Great! I'm not sure if my comment helped you or if you were already thinking along these lines:)

I think there is still some naming confusion with the current proposal. Now there are tools and mapping_tools? The word mapping_tools is not clear to me. What is mapping_tool vs common tool? Do we really need to expand the vocabulary?

In your example above, is save_file a custom (?) tool? Shouldn't the user be able to add this to an agent definition as well? I understand that it may complicate things as the function declaration and implementation lives elsewhere but it feels... wrong.. to not be able to reuse tools between agents. Is there no way to solve it? Can't it just be a lookup (see if there is a function definition / implementation in the global tools folder, and error during agent startup if the tools are not available?)
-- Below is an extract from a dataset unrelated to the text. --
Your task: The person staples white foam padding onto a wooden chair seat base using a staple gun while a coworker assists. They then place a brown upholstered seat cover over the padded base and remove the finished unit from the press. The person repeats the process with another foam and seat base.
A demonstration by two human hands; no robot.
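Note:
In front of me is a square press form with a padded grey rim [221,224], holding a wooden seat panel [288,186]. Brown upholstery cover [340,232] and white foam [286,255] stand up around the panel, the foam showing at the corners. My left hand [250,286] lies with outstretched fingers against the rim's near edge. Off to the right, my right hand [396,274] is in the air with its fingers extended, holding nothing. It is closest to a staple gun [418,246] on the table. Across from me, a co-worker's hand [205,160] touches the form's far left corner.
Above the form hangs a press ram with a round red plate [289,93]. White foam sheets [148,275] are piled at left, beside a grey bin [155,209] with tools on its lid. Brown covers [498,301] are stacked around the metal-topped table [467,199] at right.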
I am also starting to feel that the boundaries of role vs agent is blurred. Could not a role just be an agent without any custom js/py/sh i.e. with only an index.yaml. Do we need a role if we were able to easily define a "simple agent"? What if the notion of a role did not exist, but only agents - and these could be ranging from very simple (corresponding to a role today) to more complex (agent) with both custom functions, RAG etc. Then it would be easier to transition from a starting point of a simple agent (role) and then add capabilities to it down the road.

config/aichat
config/aichat/config.yaml
config/aichat/agents/myagent1/index.yaml # including prompt etc, filling the purpose of a role today
config/aichat/agents/myagent2/index.yaml
config/aichat/agents/myagent2/functions.json
config/aichat/agents/myagent2/tools.js
config/aichat/agents/myagent2/rag.bin # gitignore if repo
config/aichat/agents/myagent2/sessions/foo.yaml # gitignore if repo
config/aichat/tools/calculator/index.json
config/aichat/tools/calculator/index.js
# or something...

((Regarding 3 I understand that it might have been asking for too much, I understand that it creates many follow up questions. I still think there could be a sweat spot somwhere but I'll leave that:) ))
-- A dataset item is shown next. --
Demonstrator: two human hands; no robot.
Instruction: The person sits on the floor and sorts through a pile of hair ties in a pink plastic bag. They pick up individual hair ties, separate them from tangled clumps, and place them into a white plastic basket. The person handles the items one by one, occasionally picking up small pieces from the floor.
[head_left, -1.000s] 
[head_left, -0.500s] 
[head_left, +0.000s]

Note: I really hope you only view my comment as positive feedback. I understand that you have thought more about these things than I have already, but still there can be some value in early user feedback and naive proposals:)

sigoden commented 3 months ago

Tool Fields:

The approach for agents to reuse tools has not yet been determined and will be discussed in another issue.

The relationship between roles and agents is outside the scope of this issue.